═════ Source data

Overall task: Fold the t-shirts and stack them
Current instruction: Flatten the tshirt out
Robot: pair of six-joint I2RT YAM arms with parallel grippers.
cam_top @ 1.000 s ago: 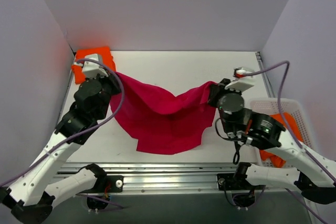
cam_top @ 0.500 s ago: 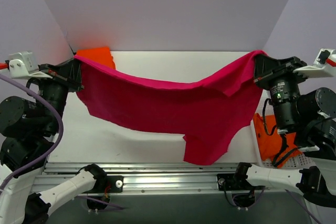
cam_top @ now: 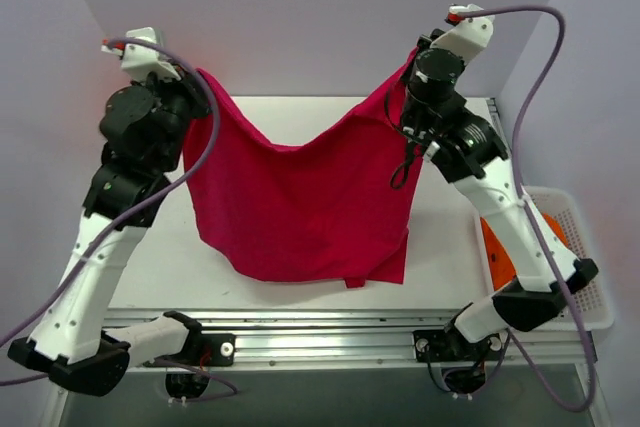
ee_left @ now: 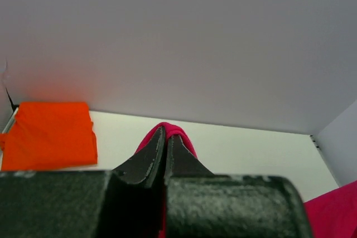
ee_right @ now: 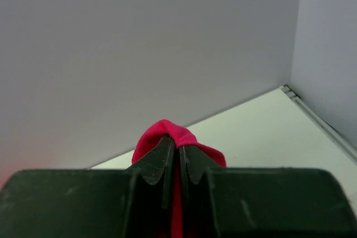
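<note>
Pale grey walls close in a white table (cam_top: pixel 330 115) on three sides. Above it the crimson-pink shirt (cam_top: pixel 300 197) hangs spread out like a curtain, held up by its two top corners. Its upper edge sags in a dip between them, and its lower hem dangles near the table's front edge; I cannot tell whether the hem touches the surface.

The left gripper (cam_top: pixel 203 77) is clamped on the shirt's left corner. In the left wrist view its fingers (ee_left: pixel 150 157) are pressed together, with a small fold of pink cloth bulging past the tips. The right gripper (cam_top: pixel 408 75) pinches the right corner in the same way, with a pink bulge showing above its closed tips in the right wrist view. Both arms are raised high, well apart.

A folded orange shirt (ee_left: pixel 50 135) lies flat in the table's far left corner. At the right edge stands a white mesh basket (cam_top: pixel 562 209), with more orange cloth (cam_top: pixel 497 255) at its left side, partly hidden by the right arm.
</note>
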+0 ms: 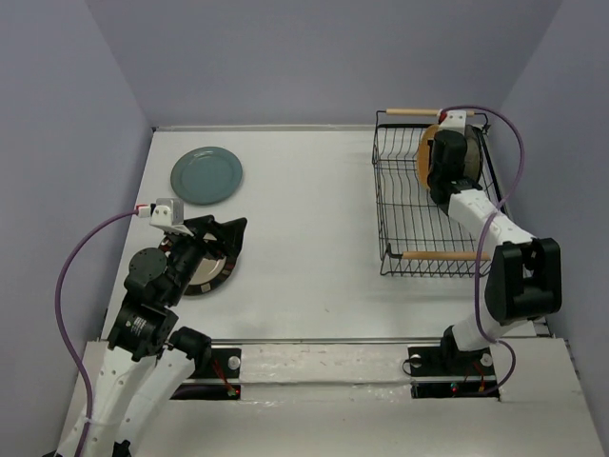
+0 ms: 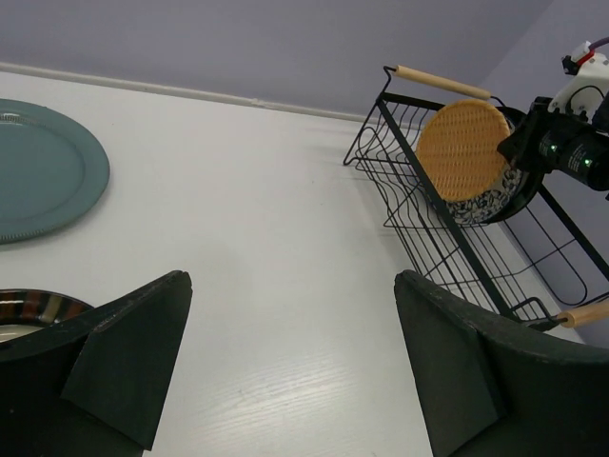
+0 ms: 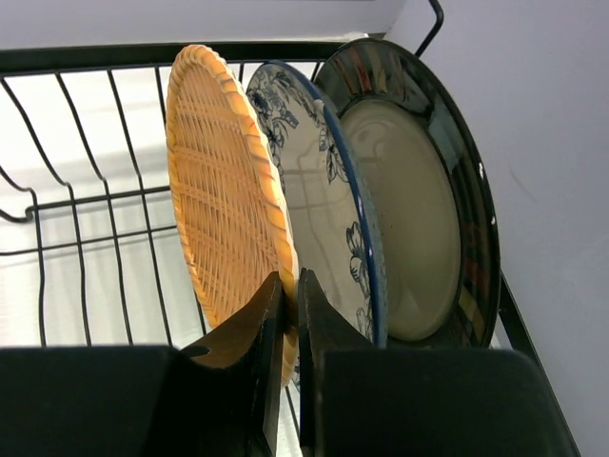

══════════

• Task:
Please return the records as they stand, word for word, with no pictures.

• Result for this task:
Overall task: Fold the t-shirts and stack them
Current instruction: Flatten the tshirt out
Robot: pair of six-joint I2RT YAM arms with parallel grippers.
cam_top @ 1.000 s ago: 
cam_top @ 0.500 s ago: 
cam_top @ now: 
ee_left @ now: 
ee_right @ now: 
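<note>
Pale grey walls close in a white table (cam_top: pixel 330 115) on three sides. Above it the crimson-pink shirt (cam_top: pixel 300 197) hangs spread out like a curtain, held up by its two top corners. Its upper edge sags in a dip between them, and its lower hem dangles near the table's front edge; I cannot tell whether the hem touches the surface.

The left gripper (cam_top: pixel 203 77) is clamped on the shirt's left corner. In the left wrist view its fingers (ee_left: pixel 150 157) are pressed together, with a small fold of pink cloth bulging past the tips. The right gripper (cam_top: pixel 408 75) pinches the right corner in the same way, with a pink bulge showing above its closed tips in the right wrist view. Both arms are raised high, well apart.

A folded orange shirt (ee_left: pixel 50 135) lies flat in the table's far left corner. At the right edge stands a white mesh basket (cam_top: pixel 562 209), with more orange cloth (cam_top: pixel 497 255) at its left side, partly hidden by the right arm.
</note>
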+0 ms: 
+0 ms: 
+0 ms: 

Nothing else belongs to this answer.